(Given records)
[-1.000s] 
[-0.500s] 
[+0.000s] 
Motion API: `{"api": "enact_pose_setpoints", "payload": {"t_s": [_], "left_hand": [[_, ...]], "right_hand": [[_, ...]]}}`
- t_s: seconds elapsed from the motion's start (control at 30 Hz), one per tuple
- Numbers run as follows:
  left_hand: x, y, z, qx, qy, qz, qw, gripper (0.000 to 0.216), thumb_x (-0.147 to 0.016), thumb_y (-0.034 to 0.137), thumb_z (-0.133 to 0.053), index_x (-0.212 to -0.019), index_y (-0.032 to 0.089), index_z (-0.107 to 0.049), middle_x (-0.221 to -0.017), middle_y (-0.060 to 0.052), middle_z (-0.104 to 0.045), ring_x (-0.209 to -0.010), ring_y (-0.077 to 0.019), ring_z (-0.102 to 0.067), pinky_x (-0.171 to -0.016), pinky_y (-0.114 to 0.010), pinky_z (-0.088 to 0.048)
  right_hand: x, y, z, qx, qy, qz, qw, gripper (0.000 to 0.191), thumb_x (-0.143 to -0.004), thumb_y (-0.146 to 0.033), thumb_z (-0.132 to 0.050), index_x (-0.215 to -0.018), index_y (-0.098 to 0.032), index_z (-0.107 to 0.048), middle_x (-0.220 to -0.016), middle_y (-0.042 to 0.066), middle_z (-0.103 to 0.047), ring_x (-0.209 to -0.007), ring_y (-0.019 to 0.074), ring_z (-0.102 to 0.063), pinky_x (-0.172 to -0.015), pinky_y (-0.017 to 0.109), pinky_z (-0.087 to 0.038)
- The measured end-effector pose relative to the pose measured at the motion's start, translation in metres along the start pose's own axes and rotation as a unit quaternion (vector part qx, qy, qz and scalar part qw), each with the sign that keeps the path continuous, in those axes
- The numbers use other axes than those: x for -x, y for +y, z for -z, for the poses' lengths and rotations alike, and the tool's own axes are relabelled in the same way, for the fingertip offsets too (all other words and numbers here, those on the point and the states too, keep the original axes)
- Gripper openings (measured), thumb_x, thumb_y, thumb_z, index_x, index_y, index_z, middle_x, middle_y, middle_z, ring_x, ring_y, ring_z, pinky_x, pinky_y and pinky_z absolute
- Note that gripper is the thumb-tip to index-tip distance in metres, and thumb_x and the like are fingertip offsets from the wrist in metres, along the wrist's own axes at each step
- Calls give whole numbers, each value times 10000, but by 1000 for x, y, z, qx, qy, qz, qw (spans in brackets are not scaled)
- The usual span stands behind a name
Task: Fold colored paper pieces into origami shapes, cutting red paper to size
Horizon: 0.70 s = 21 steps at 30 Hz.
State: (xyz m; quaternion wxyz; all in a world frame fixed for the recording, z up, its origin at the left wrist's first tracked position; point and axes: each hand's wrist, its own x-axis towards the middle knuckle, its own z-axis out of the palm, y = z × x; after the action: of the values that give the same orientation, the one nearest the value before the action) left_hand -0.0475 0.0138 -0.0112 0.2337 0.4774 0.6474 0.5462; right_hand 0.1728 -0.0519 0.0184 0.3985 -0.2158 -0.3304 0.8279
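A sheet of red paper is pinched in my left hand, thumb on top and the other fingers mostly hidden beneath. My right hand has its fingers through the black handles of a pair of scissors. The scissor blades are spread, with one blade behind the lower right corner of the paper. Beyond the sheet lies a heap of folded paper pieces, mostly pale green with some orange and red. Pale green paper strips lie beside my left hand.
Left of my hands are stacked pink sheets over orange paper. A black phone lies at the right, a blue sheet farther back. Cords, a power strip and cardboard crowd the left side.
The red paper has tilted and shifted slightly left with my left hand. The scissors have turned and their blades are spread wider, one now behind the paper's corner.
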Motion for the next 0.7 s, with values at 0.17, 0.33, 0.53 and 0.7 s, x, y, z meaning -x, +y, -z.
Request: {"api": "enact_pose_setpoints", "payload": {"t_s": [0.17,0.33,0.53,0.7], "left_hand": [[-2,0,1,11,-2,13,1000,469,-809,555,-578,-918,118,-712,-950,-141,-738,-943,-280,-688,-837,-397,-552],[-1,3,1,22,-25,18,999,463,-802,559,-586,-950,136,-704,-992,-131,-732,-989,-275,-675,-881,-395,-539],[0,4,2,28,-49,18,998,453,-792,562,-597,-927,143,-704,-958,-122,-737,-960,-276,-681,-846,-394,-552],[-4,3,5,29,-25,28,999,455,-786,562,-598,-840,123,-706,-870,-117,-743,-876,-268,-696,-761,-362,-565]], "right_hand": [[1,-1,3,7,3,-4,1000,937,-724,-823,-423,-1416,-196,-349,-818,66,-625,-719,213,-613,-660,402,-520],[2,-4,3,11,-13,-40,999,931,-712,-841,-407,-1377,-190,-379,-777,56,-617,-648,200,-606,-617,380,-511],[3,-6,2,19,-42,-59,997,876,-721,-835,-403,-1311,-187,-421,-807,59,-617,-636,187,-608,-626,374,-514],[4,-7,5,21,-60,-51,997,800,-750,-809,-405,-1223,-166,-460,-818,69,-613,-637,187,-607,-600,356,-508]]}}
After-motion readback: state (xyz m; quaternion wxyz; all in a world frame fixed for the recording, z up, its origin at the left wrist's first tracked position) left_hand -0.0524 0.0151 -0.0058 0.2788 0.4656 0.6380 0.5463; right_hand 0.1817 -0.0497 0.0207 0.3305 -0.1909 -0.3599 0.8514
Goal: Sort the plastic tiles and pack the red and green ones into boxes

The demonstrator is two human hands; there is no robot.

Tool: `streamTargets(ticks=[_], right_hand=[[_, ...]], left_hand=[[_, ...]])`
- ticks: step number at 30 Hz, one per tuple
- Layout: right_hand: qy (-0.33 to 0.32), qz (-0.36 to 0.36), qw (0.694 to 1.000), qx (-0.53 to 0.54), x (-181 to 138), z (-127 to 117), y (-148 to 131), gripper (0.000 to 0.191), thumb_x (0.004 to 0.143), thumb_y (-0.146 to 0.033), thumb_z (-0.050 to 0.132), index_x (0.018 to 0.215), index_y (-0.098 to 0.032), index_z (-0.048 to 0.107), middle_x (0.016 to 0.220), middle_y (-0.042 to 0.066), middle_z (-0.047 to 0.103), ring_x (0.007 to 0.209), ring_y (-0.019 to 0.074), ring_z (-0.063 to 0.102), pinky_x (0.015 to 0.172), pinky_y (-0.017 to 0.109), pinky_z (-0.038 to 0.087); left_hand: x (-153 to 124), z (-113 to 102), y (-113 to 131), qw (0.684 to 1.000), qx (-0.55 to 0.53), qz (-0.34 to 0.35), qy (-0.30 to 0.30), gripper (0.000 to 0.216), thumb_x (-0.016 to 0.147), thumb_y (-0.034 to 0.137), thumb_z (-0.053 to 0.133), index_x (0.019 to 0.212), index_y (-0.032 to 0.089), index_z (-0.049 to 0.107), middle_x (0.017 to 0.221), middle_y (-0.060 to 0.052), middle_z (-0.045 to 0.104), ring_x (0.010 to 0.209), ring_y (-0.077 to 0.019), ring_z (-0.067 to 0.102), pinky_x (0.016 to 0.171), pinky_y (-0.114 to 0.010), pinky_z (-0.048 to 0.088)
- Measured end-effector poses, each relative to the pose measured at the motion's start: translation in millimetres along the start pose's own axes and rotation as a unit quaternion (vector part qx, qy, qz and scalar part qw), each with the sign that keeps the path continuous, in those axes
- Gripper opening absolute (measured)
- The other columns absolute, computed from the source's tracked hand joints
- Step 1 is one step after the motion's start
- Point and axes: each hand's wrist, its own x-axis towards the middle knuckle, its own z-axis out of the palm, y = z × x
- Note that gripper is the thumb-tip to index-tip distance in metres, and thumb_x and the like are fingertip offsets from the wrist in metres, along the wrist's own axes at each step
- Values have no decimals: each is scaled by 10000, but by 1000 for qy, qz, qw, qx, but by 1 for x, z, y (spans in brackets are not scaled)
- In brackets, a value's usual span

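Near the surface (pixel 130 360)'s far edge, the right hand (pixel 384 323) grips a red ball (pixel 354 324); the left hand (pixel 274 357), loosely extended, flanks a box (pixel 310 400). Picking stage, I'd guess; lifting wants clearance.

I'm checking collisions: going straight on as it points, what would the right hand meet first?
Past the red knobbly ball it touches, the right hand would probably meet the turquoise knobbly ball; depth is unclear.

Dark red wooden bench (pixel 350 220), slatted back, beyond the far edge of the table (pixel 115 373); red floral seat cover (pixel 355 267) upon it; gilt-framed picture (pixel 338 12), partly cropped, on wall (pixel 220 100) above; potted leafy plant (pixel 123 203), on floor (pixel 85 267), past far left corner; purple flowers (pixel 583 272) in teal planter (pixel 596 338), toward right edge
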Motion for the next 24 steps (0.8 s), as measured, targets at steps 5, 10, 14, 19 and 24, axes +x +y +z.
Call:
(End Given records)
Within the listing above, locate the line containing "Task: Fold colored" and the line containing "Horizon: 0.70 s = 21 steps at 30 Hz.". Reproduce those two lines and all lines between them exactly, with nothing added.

Answer section →
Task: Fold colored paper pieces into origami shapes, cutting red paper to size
Horizon: 0.70 s = 21 steps at 30 Hz.

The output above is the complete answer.